To do:
Find out how many lines in the records have the string "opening" in them, and state only that number.

Data entries
________________

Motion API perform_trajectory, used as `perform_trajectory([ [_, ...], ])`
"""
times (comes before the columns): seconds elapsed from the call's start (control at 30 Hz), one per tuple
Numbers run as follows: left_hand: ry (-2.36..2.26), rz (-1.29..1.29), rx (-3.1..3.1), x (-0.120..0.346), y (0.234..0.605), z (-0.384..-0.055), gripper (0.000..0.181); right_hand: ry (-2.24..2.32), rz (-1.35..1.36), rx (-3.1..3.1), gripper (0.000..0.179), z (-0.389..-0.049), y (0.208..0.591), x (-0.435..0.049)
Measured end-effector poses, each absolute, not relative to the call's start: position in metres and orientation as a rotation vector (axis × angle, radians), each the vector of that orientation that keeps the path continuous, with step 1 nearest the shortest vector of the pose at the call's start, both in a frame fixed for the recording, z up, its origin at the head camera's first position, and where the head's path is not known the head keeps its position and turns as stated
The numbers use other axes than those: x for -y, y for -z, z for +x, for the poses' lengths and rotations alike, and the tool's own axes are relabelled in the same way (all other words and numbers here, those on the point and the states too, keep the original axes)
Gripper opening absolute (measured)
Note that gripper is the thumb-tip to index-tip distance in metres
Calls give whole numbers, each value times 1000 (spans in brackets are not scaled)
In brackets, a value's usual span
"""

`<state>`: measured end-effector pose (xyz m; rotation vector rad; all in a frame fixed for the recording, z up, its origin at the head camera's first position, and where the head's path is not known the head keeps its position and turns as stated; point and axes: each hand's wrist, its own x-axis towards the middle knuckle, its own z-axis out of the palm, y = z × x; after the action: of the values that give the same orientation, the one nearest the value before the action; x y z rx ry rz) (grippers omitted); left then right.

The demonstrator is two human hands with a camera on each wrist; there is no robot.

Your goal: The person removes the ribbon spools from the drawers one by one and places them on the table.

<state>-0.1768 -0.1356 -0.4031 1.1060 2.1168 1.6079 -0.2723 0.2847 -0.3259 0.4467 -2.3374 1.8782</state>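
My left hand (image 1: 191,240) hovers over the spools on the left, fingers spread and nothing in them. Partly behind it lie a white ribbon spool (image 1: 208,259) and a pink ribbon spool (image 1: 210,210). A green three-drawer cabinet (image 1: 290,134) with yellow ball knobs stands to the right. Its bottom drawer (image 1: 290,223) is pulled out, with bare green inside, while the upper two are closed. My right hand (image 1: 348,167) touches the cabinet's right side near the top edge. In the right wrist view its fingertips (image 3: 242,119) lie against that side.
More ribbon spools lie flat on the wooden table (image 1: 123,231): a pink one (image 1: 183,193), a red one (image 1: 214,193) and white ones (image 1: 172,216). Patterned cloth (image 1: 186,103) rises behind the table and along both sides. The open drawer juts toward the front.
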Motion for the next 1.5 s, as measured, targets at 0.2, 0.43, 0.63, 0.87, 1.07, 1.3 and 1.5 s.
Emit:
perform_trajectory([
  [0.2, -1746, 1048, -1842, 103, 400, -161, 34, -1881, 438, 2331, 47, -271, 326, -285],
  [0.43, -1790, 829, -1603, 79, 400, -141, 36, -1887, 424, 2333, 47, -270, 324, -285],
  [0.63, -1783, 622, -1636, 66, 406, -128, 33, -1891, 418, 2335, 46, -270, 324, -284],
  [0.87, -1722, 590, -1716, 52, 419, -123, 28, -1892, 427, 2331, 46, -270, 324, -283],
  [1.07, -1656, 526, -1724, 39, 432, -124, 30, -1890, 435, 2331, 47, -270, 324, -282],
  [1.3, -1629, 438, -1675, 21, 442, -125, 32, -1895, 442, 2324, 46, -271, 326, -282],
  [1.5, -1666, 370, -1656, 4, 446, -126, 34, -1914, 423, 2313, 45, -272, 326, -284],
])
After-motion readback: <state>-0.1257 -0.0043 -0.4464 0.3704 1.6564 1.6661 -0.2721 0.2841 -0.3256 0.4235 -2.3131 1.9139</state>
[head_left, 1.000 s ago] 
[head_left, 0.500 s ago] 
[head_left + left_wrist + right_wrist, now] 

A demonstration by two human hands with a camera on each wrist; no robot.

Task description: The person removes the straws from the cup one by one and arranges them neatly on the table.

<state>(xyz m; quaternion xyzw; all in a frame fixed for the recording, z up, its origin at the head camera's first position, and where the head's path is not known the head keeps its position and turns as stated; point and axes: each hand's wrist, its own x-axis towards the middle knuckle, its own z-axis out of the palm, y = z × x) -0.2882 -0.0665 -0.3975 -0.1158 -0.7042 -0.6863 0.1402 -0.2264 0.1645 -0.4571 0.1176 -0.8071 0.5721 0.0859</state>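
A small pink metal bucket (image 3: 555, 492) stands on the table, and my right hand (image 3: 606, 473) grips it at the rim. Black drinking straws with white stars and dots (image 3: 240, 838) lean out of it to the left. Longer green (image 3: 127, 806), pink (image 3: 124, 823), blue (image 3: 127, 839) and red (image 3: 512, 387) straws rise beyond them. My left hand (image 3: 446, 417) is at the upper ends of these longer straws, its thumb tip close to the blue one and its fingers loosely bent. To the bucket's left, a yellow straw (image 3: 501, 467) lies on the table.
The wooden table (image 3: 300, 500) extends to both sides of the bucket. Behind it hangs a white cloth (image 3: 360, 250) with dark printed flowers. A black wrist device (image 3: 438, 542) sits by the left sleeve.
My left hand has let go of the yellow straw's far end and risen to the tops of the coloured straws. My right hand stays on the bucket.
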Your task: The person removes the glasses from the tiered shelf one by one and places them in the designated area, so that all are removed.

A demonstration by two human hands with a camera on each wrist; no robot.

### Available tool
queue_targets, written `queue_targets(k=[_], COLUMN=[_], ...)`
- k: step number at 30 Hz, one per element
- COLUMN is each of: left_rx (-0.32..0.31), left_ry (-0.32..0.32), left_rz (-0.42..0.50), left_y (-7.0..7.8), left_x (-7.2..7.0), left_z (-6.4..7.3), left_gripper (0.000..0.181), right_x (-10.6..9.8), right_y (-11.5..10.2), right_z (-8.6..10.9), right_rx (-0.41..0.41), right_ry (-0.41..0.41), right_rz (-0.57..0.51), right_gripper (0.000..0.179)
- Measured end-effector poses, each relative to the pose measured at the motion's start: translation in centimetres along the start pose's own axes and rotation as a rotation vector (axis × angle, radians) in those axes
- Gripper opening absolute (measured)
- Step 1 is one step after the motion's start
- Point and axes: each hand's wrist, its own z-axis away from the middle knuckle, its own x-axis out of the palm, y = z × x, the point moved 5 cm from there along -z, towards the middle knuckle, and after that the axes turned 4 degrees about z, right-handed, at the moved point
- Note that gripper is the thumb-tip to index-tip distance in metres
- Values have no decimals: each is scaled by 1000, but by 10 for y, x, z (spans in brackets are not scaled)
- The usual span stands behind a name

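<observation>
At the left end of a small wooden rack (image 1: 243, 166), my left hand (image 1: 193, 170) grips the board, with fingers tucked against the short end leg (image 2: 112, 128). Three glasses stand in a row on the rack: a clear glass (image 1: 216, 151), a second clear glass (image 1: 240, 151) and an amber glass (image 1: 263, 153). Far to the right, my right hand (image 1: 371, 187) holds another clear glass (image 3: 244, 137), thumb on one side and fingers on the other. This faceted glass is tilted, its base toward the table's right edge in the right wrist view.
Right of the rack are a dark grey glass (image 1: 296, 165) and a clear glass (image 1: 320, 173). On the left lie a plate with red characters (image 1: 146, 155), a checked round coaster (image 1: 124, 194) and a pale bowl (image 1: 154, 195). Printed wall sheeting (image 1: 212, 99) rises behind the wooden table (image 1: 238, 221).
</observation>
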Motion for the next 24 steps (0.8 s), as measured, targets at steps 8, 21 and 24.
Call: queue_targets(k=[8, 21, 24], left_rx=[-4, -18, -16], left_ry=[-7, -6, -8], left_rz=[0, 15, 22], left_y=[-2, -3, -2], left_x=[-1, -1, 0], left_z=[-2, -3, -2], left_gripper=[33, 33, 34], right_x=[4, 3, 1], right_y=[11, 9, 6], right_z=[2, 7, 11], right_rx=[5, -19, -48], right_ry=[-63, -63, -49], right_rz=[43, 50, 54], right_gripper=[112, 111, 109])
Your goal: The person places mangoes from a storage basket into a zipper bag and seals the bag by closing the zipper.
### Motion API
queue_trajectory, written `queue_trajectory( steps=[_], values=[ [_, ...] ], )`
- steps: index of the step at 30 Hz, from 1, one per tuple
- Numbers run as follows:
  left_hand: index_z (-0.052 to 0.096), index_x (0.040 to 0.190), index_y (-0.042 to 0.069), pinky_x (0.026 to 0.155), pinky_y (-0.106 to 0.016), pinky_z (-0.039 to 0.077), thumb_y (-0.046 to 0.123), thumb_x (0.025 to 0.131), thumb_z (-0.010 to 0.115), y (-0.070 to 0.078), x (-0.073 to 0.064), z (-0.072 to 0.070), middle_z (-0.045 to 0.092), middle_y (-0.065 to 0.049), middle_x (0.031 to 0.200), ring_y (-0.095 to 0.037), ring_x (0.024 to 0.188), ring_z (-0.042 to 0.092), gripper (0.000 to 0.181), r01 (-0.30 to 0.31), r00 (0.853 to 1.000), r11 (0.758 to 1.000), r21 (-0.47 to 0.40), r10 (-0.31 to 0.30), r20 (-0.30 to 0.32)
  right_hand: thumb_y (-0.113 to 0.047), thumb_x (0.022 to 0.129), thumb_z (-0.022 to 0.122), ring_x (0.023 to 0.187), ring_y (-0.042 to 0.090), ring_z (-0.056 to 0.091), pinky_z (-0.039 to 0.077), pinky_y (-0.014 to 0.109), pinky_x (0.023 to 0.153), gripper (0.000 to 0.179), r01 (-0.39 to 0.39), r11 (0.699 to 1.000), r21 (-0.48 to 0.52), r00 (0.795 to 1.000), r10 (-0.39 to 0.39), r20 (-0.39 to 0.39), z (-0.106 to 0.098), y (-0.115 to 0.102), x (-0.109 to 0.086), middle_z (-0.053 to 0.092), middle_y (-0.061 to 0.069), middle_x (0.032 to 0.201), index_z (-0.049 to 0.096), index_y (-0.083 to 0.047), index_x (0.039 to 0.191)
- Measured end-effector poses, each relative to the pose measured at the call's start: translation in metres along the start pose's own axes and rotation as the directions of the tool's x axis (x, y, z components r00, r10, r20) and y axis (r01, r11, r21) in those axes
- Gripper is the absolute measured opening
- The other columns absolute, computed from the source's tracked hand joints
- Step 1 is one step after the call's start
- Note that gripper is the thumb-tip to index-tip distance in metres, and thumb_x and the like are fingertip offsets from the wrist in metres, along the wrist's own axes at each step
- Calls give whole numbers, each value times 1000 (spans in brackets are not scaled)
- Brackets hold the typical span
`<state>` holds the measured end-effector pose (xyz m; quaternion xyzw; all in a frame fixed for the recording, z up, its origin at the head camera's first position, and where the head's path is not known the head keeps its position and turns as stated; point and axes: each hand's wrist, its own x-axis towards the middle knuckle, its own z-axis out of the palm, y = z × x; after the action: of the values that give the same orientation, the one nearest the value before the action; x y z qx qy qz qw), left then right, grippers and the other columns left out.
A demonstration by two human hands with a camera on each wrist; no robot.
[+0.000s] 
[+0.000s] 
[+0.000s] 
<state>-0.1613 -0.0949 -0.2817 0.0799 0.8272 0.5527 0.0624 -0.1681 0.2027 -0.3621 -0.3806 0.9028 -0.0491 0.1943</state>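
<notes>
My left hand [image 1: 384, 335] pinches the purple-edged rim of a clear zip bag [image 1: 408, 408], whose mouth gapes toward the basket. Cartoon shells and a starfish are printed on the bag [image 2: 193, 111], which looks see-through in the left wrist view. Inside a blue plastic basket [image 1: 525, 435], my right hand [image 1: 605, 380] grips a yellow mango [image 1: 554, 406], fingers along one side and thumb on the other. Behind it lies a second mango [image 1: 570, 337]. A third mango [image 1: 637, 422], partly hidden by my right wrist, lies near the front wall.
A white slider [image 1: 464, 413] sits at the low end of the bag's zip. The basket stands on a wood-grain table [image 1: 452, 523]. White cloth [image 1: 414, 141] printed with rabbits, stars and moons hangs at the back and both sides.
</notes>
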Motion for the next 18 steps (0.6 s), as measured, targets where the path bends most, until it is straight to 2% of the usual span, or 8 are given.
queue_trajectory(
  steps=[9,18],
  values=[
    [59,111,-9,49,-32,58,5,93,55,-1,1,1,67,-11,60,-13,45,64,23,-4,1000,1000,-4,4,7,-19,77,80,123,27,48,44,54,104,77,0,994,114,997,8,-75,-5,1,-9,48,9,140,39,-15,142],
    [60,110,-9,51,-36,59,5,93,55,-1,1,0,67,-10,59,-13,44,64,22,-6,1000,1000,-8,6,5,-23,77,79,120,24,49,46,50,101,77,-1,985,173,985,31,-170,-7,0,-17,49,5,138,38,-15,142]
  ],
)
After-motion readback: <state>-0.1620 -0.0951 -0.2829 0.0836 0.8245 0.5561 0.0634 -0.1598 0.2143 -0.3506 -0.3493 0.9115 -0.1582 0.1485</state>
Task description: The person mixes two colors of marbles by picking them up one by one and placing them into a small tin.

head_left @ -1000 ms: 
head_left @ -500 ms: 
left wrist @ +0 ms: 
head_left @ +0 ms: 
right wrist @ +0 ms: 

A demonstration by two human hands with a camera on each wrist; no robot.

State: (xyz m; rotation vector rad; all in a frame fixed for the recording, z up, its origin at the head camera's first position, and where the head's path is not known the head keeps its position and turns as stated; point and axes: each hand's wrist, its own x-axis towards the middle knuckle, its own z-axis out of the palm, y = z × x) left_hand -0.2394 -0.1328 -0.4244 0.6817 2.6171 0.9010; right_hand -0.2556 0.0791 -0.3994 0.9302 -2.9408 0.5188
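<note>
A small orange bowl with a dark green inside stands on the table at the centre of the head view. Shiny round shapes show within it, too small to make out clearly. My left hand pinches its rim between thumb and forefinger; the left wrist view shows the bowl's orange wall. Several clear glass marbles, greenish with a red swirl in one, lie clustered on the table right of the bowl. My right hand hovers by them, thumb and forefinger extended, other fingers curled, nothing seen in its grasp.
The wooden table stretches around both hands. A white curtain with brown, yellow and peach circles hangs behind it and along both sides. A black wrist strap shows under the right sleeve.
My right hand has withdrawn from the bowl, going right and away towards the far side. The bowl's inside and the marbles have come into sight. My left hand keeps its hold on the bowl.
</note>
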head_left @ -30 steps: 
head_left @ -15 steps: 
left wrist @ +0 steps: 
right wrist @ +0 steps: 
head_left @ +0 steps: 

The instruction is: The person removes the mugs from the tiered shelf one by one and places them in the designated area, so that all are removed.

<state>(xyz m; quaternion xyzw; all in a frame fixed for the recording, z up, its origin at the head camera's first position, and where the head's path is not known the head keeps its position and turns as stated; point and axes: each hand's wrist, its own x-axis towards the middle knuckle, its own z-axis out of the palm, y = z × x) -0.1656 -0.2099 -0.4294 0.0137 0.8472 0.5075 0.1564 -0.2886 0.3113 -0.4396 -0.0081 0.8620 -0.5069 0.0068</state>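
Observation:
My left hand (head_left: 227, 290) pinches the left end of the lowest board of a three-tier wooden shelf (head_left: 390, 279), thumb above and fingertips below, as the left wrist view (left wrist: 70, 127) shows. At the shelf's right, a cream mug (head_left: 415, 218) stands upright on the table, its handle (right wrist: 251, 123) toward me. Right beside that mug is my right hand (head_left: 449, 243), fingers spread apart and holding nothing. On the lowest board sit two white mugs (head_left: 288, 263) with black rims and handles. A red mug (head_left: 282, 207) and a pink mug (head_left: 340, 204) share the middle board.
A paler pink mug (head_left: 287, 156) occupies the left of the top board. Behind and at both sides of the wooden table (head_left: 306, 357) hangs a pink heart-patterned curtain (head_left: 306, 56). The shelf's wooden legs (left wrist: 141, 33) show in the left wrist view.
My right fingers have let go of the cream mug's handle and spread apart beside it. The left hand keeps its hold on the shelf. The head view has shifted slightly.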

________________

Solution:
3